Autorrefrator → compara vergência de raios emergentes com raios paralelos (infinito).

Resumo-Chave

O refrator automático baseia-se na análise da vergência da luz que emerge do olho para calcular o erro refracional, usando o infinito óptico como referência.

Contexto Educacional

A autorrefratometria revolucionou a triagem oftalmológica ao fornecer medidas rápidas e objetivas. O princípio da vergência é fundamental na óptica física: raios paralelos representam o foco no infinito; se os raios emergem convergentes, o olho é míope; se divergentes, hipermétrope. O aparelho automatiza a busca pelo ponto de neutralidade. Na prática clínica, o residente deve estar atento a fatores que podem falsear o resultado, como a acomodação (especialmente em crianças, onde a cicloplegia é mandatória) e opacidades de meios (catarata ou leucomas) que dificultam a passagem e reflexão dos raios infravermelhos utilizados pelo equipamento.

Perguntas Frequentes

Como funciona o princípio óptico do autorrefrator?

O autorrefrator automático funciona projetando uma imagem no fundo do olho e analisando a luz que retorna (raios emergentes). O sistema óptico do aparelho ajusta-se até que os raios emergentes sejam neutralizados ou comparados a raios paralelos, o que define o estado refracional do paciente (miopia, hipermetropia ou astigmatismo) com base na vergência necessária para atingir esse estado.

Qual a diferença entre autorrefratometria e ceratometria?

A autorrefratometria mede o erro refracional total do olho (componentes corneanos, cristalinianos e comprimento axial) através da análise da luz refletida pela retina. Já a ceratometria foca exclusivamente na medida do raio de curvatura da superfície anterior da córnea, sendo essencial para o cálculo de lentes de contato e lentes intraoculares, mas insuficiente para determinar o grau total.

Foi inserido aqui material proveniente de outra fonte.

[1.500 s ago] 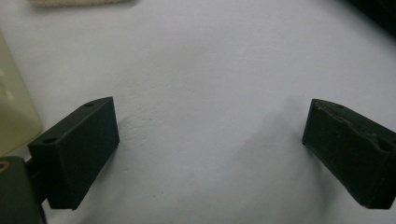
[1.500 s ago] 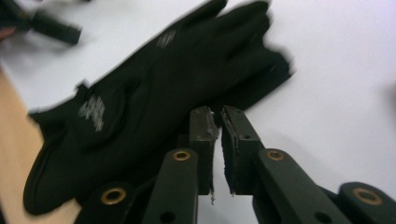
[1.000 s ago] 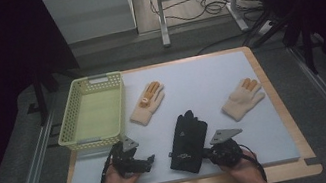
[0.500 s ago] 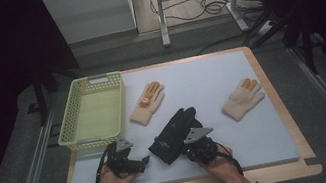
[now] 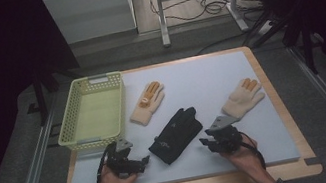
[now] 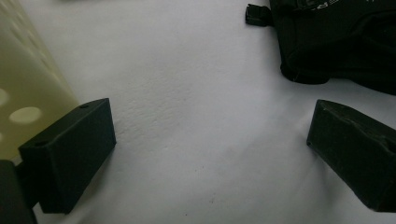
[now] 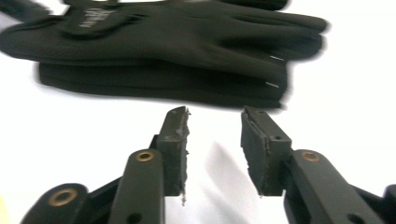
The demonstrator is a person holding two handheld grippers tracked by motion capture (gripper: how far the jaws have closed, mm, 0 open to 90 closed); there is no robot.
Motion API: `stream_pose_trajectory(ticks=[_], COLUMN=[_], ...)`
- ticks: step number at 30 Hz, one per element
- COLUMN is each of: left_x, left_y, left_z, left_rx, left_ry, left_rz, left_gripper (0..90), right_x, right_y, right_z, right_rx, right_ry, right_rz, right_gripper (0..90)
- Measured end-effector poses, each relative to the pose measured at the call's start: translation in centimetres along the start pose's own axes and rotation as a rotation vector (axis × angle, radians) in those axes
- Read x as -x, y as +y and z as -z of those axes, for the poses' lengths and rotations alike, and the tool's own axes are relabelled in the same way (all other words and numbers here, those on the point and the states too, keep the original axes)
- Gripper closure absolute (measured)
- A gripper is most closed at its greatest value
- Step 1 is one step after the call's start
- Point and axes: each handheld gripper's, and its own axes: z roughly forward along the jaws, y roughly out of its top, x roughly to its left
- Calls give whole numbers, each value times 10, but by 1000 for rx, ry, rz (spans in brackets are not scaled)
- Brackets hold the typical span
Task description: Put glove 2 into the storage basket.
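Black gloves point(image 5: 176, 135) lie centre frame, soft and floppy, so pinch the cuff edge. Left gripper point(image 6: 210, 149) jaws spread wide; right gripper point(image 7: 215, 140) jaws slightly parted, empty.

Black glove point(image 5: 175, 134) sits dead centre, blocking the lane between both grippers. Basket point(image 5: 91, 113) walls off ten o'clock. Open surface point(image 5: 199, 77) at twelve, between the two tan gloves.
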Motion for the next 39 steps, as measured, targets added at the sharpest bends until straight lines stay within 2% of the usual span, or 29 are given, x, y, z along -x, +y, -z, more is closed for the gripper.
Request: stream_pose_trajectory(ticks=[1, 3, 5, 9, 12, 16, 18, 27, 30, 32, 35, 36, 39], left_x=[0, 0, 0, 0, 0, -1, -1, -1, -2, -2, 0, 4, 9], left_y=[0, 0, 0, 0, 0, 0, 0, 0, 2, 4, 9, 14, 21], left_z=[0, 0, 0, 0, 0, 0, 0, 1, 6, 11, 18, 20, 20], left_rx=[0, 0, -2, -3, -3, -3, -3, -5, -15, -4, 11, 15, 9], left_ry=[0, 0, -1, -4, -5, -7, -7, -9, -11, -13, -47, -72, -94], left_rz=[0, 0, 0, 3, 4, 6, 6, 4, 6, 9, 13, 2, -17], left_gripper=[15, 14, 14, 11, 11, 13, 13, 31, 51, 50, 42, 38, 31], right_x=[0, 15, 20, 39, 50, 59, 62, 61, 61, 61, 61, 61, 61], right_y=[0, -8, -11, -25, -33, -43, -45, -46, -46, -46, -46, -46, -46], right_z=[0, 8, 10, 17, 21, 21, 21, 20, 20, 20, 20, 20, 20], right_rx=[0, -7, -7, -11, -5, -14, -15, -18, -18, -18, -18, -18, -18], right_ry=[0, -31, -39, -77, -86, -108, -98, -107, -107, -107, -107, -107, -108], right_rz=[0, -19, -34, -69, -90, -92, -109, -97, -97, -97, -97, -97, -96], right_gripper=[547, 470, 444, 350, 293, 235, 207, 196, 196, 196, 196, 196, 196])
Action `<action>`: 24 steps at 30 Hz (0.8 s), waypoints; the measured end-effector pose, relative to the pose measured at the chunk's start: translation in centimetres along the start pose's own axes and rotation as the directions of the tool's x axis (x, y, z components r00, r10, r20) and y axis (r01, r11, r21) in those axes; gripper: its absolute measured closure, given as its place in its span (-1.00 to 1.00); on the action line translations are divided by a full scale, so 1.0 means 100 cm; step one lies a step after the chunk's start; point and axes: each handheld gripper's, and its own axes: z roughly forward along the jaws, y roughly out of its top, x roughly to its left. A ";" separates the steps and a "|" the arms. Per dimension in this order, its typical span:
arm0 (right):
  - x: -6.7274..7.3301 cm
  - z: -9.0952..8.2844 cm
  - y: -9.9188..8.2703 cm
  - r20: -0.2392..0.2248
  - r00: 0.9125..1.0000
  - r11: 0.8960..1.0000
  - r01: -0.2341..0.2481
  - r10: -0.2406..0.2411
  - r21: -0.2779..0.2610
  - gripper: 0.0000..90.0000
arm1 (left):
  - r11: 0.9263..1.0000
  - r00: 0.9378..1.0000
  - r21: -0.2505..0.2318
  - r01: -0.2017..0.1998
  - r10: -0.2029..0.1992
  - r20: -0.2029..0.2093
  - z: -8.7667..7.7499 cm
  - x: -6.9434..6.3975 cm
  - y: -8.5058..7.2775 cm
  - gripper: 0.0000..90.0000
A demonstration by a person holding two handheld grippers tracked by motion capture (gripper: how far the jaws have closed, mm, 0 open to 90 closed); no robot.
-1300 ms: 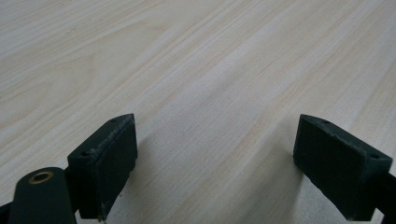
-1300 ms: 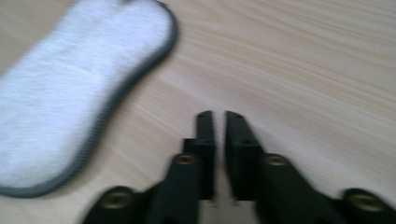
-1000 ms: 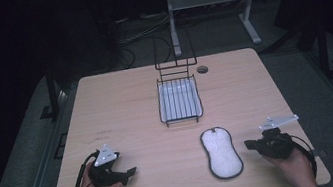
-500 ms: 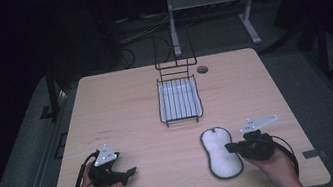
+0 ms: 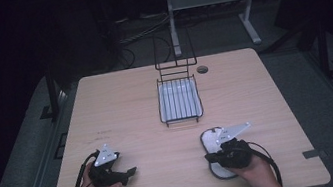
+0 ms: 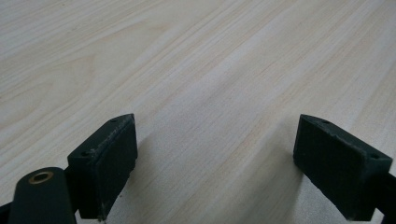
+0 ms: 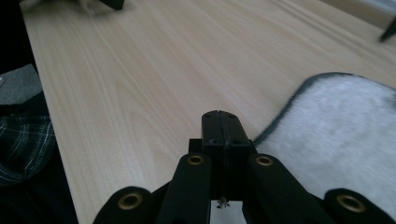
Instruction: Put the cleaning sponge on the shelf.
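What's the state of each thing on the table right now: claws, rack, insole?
Left claw: open, jaws wide apart over bare table, holding nothing.
Right claw: shut, jaws pressed together, empty, at the insole's edge.
Fuzzy white insole: lying flat on the table, partly under the right claw.
Wire rack: upright at table centre, white tray inside, otherwise empty.

So the count: one counter (image 5: 116,111), one wire rack (image 5: 179,100) sitting on it, and one fuzzy white insole (image 5: 211,139) with a dark edge. Two grippers, left (image 5: 130,171) and right (image 5: 208,157), each held in one hand, so two hands.
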 end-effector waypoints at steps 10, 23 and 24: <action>0.013 0.018 0.001 -0.029 0.999 0.998 0.042 -0.041 0.050 0.99 | 1.000 1.000 -0.001 0.000 0.000 0.000 0.000 0.000 0.000 -0.71; 0.012 0.017 -0.010 -0.018 0.999 0.995 0.030 -0.028 0.094 0.99 | 1.000 1.000 0.000 -0.002 0.002 0.000 0.000 0.000 0.000 -0.71; 0.011 0.017 -0.011 -0.016 0.999 0.995 0.033 -0.031 0.094 0.99 | 1.000 1.000 0.000 0.000 0.000 0.000 0.000 0.000 0.000 -0.71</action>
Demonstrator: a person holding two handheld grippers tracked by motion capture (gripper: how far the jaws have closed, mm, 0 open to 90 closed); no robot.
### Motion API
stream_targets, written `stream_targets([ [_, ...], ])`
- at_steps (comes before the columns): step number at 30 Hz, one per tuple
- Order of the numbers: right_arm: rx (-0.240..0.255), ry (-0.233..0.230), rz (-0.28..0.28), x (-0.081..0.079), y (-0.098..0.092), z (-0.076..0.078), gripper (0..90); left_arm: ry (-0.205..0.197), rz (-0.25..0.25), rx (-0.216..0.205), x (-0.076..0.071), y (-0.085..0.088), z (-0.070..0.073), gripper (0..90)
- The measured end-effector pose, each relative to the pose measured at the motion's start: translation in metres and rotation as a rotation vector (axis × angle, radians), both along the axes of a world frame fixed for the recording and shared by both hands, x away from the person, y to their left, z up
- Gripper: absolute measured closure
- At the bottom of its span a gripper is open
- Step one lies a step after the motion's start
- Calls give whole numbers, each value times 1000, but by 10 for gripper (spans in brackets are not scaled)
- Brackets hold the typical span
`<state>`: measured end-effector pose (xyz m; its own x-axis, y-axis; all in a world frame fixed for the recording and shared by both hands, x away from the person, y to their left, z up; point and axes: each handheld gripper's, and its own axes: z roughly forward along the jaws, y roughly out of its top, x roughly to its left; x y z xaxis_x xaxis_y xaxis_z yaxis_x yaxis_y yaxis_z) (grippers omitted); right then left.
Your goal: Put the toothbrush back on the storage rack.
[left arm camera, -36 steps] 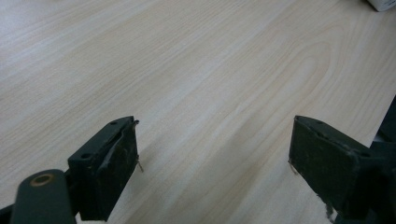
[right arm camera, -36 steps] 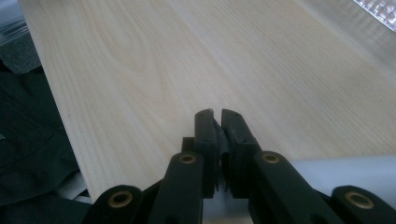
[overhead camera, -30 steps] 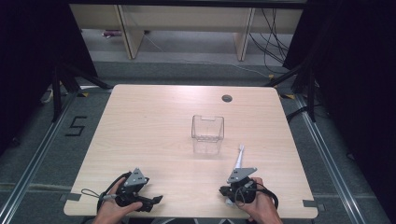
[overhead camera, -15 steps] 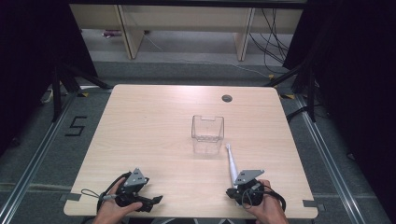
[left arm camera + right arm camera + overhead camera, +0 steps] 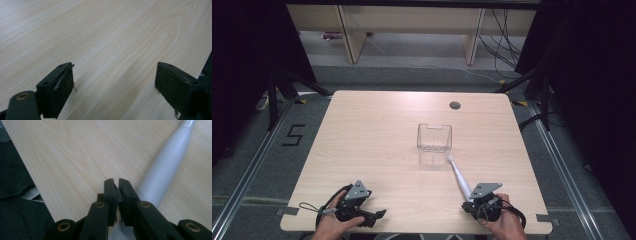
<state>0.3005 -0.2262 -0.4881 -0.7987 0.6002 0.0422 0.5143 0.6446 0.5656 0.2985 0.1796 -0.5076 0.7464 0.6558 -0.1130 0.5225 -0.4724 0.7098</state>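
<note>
Pale wood desk point(image 5: 377, 135) under me: my right tongs point(image 5: 115, 185) pinch a slim white-grey wand point(image 5: 165, 167); left tongs point(image 5: 113, 86) gape wide.

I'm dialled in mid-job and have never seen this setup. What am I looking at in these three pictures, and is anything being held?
No robot arm here: a person holds a hand-held left gripper and right gripper. The high view looks down on the wooden table. Each of the other two pictures comes from a camera riding on one gripper, looking along its black jaws. A clear plastic container stands mid-table. The left jaws are wide open with nothing between them. The right jaws are closed, apparently gripping the near end of a white rod that points toward the container.
</note>
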Motion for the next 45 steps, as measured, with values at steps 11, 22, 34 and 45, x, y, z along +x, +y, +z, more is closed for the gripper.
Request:
stream_targets([
  [11,7,-25,-58,-1,-24,3,849,1,0,0,0,0,0,149],
  [22,12,-15,-118,-2,-41,4,848,3,2,-4,1,0,-1,149],
  [34,-7,-8,-121,-4,-50,7,848,-1,0,11,1,0,-1,149],
  [45,14,-24,-121,-6,-46,10,837,3,5,-6,1,-1,-1,149],
])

O autorrefrator substitui o exame de refração subjetivo?

Não. Embora altamente preciso para fornecer um ponto de partida (refração objetiva), o autorrefrator não considera a acomodação ativa do paciente ou sua preferência visual. O exame subjetivo com o refrator de Greens ou armação de prova continua sendo o padrão-ouro para a prescrição final de óculos.